### Try it
Work through the listing below, copying each line that carries the word "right".

### Data provided
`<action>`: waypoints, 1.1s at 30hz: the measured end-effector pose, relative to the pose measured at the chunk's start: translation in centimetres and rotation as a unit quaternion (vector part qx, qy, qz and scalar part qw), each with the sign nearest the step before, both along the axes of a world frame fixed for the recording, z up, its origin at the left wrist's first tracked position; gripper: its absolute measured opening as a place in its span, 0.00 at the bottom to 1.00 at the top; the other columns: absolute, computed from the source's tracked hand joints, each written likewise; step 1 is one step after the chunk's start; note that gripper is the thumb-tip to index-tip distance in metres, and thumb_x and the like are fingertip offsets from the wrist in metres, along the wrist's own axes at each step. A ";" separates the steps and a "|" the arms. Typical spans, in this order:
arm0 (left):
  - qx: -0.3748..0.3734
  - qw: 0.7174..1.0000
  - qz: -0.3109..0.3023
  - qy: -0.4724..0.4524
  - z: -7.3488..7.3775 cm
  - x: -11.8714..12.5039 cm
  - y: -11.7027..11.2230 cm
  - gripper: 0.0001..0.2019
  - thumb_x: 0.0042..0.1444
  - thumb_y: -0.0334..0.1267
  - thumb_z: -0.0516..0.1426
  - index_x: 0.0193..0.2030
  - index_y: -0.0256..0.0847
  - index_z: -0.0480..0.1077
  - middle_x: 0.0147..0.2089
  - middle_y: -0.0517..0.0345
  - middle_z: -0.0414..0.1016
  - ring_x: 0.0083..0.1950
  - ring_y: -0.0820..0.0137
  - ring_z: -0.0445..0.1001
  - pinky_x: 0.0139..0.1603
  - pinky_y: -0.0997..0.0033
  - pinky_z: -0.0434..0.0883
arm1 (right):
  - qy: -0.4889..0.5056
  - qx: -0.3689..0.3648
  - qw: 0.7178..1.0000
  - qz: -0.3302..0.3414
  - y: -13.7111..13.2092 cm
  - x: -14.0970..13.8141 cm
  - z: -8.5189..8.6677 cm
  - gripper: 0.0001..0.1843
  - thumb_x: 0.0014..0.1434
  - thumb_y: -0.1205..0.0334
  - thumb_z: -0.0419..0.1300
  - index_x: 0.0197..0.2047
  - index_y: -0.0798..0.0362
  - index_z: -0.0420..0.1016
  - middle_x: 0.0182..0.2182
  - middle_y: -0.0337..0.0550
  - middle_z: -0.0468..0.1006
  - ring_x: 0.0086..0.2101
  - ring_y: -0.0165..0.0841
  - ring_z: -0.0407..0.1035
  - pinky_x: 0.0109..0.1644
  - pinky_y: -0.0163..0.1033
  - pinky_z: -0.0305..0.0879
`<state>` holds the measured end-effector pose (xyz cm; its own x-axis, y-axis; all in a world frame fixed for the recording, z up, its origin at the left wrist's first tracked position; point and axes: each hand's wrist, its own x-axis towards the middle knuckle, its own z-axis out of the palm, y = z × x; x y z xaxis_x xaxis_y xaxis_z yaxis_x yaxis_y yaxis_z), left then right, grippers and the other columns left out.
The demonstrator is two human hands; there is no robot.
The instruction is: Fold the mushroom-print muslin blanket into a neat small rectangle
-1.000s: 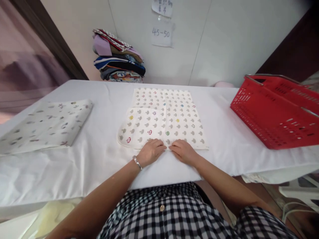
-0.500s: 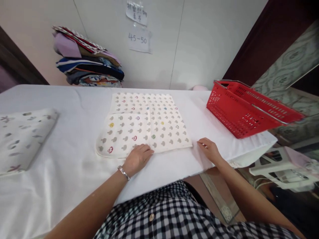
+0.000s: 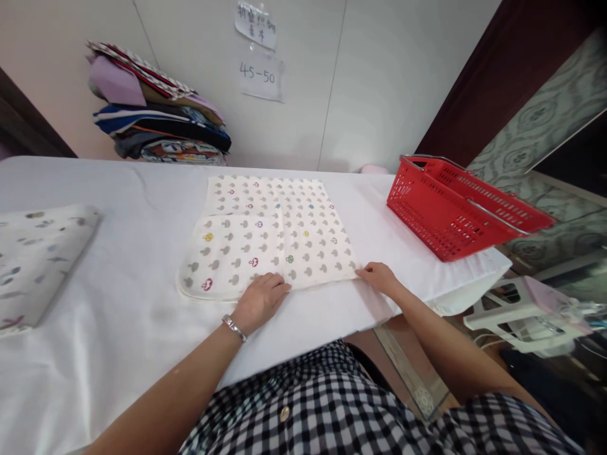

### Output for this exercise
arm1 (right):
`<state>` holds the measured end-effector pose (xyz cm; its own x-axis, y-axis; all in a world frame fixed for the recording, z up, its origin at the left wrist's first tracked position; point and axes: each hand's wrist, its own x-axis towards the middle knuckle, its own z-axis out of the palm, y = z × x; x y z xaxis_x xaxis_y xaxis_z yaxis_x yaxis_y yaxis_z), left then right, grippers and the other columns left out.

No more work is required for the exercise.